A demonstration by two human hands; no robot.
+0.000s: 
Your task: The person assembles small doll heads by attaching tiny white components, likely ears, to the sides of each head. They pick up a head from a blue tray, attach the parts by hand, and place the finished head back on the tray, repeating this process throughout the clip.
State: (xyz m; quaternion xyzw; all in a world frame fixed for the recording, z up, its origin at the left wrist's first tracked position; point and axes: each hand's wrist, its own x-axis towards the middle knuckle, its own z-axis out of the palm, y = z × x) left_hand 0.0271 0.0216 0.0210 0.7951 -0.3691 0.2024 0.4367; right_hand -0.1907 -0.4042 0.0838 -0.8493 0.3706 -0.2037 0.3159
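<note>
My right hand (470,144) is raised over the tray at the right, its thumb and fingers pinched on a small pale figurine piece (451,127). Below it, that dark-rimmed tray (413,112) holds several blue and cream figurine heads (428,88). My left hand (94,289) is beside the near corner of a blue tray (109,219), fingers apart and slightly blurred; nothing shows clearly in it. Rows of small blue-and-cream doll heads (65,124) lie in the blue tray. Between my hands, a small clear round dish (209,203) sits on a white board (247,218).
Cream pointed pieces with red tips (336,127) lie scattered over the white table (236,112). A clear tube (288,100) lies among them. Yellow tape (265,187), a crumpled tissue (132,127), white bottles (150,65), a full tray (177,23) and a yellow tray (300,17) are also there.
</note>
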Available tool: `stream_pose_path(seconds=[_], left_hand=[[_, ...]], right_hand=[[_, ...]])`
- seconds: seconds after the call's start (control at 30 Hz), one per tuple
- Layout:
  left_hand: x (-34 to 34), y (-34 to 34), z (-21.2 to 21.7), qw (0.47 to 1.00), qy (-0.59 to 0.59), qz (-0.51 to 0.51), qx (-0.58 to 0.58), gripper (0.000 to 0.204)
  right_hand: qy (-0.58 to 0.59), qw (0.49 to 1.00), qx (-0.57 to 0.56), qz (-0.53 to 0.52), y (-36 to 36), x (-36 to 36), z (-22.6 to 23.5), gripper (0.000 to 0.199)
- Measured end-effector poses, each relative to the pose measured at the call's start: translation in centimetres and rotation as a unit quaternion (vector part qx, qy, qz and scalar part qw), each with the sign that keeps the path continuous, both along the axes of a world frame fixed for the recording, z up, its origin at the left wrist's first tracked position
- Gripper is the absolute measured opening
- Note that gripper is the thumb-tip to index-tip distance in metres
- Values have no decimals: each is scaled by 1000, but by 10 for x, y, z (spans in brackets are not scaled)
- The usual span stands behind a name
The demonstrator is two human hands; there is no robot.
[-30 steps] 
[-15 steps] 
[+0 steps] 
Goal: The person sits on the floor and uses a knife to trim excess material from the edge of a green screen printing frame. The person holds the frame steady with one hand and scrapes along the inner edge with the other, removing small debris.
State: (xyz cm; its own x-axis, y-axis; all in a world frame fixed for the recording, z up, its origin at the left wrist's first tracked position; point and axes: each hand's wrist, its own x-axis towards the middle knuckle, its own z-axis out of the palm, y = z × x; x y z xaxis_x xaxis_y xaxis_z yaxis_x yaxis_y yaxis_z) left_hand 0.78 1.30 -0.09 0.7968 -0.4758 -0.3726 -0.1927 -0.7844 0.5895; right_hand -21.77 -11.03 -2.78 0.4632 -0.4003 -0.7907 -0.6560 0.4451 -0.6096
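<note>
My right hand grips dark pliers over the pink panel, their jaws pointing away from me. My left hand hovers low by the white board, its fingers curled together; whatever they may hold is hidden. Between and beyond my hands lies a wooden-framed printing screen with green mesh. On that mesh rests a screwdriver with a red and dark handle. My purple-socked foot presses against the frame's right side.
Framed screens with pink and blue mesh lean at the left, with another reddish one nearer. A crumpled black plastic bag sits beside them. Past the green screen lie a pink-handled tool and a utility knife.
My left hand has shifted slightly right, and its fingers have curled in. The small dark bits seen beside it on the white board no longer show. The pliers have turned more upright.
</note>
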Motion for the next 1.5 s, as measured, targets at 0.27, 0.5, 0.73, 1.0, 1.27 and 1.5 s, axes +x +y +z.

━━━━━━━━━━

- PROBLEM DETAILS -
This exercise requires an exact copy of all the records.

- COMPLETED TASK -
A demonstration by two human hands; no robot.
+0.000s: 
Your task: The person assembles small doll heads by attaching tiny white components, likely ears, to the sides of each head. They pick up a head from a blue tray, attach the parts by hand, and place the finished head back on the tray, repeating this process throughout the clip.
State: (xyz m; quaternion xyzw; all in a world frame fixed for the recording, z up, its origin at the left wrist's first tracked position; point and axes: each hand's wrist, its own x-axis towards the middle knuckle, its own z-axis out of the palm, y = z × x) left_hand 0.0271 0.0216 0.0210 0.7951 -0.3691 0.2024 0.4367; right_hand -0.1907 -0.4042 0.0838 -0.8493 0.3706 -0.2037 0.3159
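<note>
My right hand (470,144) is raised over the tray at the right, its thumb and fingers pinched on a small pale figurine piece (451,127). Below it, that dark-rimmed tray (413,112) holds several blue and cream figurine heads (428,88). My left hand (94,289) is beside the near corner of a blue tray (109,219), fingers apart and slightly blurred; nothing shows clearly in it. Rows of small blue-and-cream doll heads (65,124) lie in the blue tray. Between my hands, a small clear round dish (209,203) sits on a white board (247,218).
Cream pointed pieces with red tips (336,127) lie scattered over the white table (236,112). A clear tube (288,100) lies among them. Yellow tape (265,187), a crumpled tissue (132,127), white bottles (150,65), a full tray (177,23) and a yellow tray (300,17) are also there.
</note>
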Available tool: `stream_pose_path(seconds=[_], left_hand=[[_, ...]], right_hand=[[_, ...]])`
- seconds: seconds after the call's start (control at 30 Hz), one per tuple
- Layout:
  left_hand: x (-34 to 34), y (-34 to 34), z (-21.2 to 21.7), qw (0.47 to 1.00), qy (-0.59 to 0.59), qz (-0.51 to 0.51), qx (-0.58 to 0.58), gripper (0.000 to 0.204)
  right_hand: qy (-0.58 to 0.59), qw (0.49 to 1.00), qx (-0.57 to 0.56), qz (-0.53 to 0.52), y (-36 to 36), x (-36 to 36), z (-22.6 to 23.5), gripper (0.000 to 0.199)
- Measured end-effector poses, each relative to the pose measured at the call's start: translation in centimetres and rotation as a unit quaternion (vector part qx, qy, qz and scalar part qw), each with the sign that keeps the path continuous, both along the axes of a world frame fixed for the recording, z up, its origin at the left wrist's first tracked position
- Gripper is the absolute measured opening
- Note that gripper is the thumb-tip to index-tip distance in metres
- Values have no decimals: each is scaled by 1000, but by 10 for x, y, z (spans in brackets are not scaled)
- The usual span stands behind a name
The demonstrator is two human hands; there is no robot.
[-30 steps] 
[-15 steps] 
[+0 steps] 
Goal: The person sits on the floor and uses a knife to trim excess material from the edge of a green screen printing frame. The person holds the frame steady with one hand and scrapes along the inner edge with the other, removing small debris.
State: (xyz cm; its own x-axis, y-axis; all in a world frame fixed for the recording, z up, its origin at the left wrist's first tracked position; point and axes: each hand's wrist, its own x-axis towards the middle knuckle, its own z-axis out of the palm, y = z × x; x y z xaxis_x xaxis_y xaxis_z yaxis_x yaxis_y yaxis_z) left_hand 0.78 1.30 -0.09 0.7968 -0.4758 -0.3726 -0.1927 -0.7844 0.5895; right_hand -21.77 -11.03 -2.78 0.4632 -0.4003 -0.7907 -0.6560 0.4451 -0.6096
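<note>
My right hand grips dark pliers over the pink panel, their jaws pointing away from me. My left hand hovers low by the white board, its fingers curled together; whatever they may hold is hidden. Between and beyond my hands lies a wooden-framed printing screen with green mesh. On that mesh rests a screwdriver with a red and dark handle. My purple-socked foot presses against the frame's right side.
Framed screens with pink and blue mesh lean at the left, with another reddish one nearer. A crumpled black plastic bag sits beside them. Past the green screen lie a pink-handled tool and a utility knife.
My left hand has shifted slightly right, and its fingers have curled in. The small dark bits seen beside it on the white board no longer show. The pliers have turned more upright.
</note>
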Motion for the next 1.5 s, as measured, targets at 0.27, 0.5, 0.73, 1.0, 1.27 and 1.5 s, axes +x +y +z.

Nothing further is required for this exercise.